The records below are made of lines; count those holding the word "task" and give the number only.

+---+

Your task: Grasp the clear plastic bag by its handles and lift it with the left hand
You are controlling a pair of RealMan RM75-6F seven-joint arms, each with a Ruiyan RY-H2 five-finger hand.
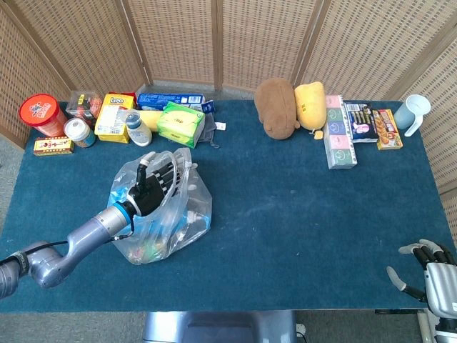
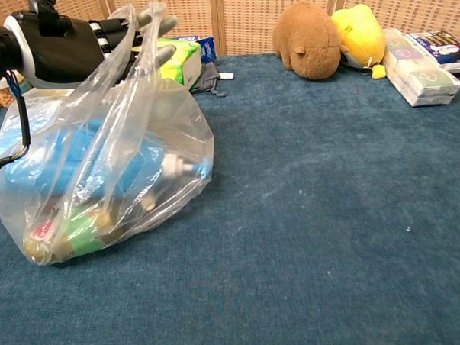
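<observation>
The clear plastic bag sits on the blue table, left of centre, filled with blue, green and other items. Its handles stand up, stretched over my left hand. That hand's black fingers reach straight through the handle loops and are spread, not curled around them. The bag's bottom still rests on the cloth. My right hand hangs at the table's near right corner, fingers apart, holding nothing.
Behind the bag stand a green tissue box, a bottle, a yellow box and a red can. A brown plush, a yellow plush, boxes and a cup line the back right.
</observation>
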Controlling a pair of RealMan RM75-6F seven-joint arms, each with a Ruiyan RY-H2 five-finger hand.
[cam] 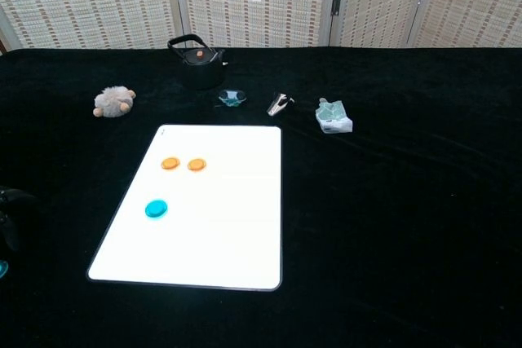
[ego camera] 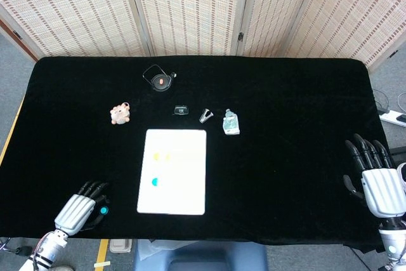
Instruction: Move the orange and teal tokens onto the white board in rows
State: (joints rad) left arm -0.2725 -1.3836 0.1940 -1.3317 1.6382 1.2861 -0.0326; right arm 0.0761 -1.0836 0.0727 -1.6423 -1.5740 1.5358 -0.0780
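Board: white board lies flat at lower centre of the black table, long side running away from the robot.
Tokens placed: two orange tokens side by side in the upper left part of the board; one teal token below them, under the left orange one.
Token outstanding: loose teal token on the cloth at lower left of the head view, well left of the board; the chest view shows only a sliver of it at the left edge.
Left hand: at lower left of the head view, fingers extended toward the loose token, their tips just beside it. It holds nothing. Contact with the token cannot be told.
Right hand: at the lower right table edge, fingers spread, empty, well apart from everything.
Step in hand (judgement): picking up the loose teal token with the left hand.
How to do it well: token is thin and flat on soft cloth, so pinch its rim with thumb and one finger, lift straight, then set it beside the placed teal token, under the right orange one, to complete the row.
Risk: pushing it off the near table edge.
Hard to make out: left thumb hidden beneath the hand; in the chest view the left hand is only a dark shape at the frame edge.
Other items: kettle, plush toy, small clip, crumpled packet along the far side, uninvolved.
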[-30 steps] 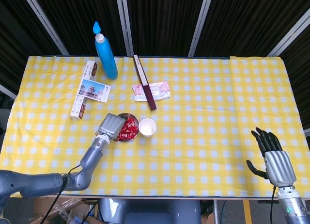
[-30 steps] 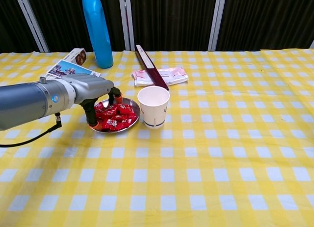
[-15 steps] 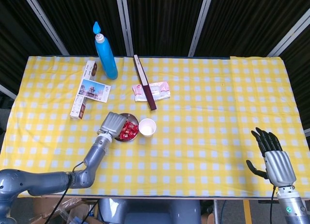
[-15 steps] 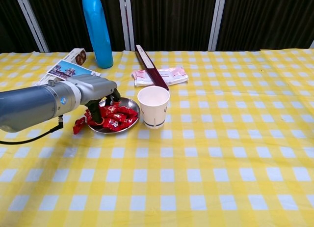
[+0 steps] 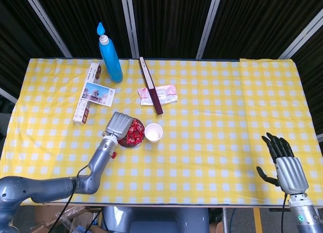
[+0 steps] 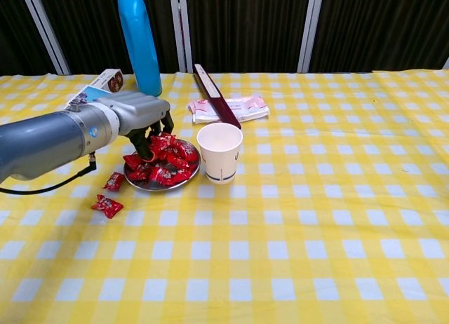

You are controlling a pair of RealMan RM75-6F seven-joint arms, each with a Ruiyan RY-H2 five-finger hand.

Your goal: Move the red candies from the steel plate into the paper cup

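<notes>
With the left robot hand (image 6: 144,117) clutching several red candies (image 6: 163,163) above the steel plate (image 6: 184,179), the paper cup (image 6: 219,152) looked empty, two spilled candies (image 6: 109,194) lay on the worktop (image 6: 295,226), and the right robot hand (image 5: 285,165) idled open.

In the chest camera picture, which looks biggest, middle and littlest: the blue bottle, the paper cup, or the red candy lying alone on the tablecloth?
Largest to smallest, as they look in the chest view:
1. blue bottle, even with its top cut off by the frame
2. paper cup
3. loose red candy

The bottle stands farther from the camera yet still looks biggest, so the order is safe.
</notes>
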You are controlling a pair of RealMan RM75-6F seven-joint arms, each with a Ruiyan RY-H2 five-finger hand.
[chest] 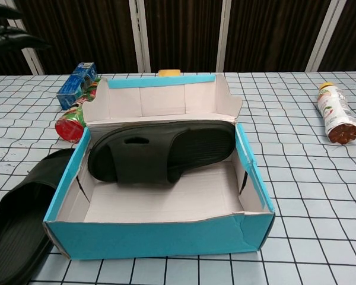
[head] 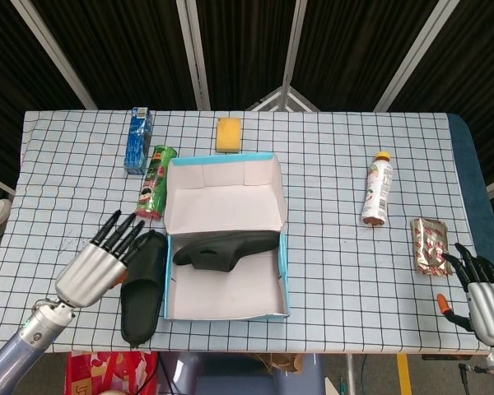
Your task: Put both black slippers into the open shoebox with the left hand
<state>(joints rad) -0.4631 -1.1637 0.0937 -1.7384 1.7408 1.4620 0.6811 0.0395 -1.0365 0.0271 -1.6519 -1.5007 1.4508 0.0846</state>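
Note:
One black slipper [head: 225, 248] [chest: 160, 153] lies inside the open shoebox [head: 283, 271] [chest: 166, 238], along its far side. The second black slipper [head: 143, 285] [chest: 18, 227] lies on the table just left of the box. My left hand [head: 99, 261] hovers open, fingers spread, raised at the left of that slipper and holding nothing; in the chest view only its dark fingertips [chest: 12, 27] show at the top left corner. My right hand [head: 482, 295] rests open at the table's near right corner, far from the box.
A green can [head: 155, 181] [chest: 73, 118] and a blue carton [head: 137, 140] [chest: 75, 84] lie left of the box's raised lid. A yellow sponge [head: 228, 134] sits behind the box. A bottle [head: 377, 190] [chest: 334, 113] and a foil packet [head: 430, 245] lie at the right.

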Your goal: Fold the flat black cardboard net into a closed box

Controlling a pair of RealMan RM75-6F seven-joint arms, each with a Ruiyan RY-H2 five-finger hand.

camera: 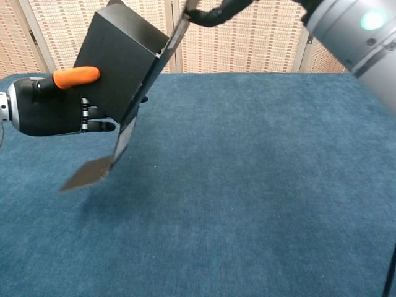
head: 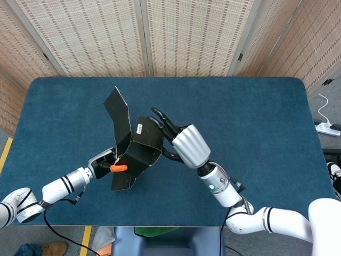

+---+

Solution to this problem
2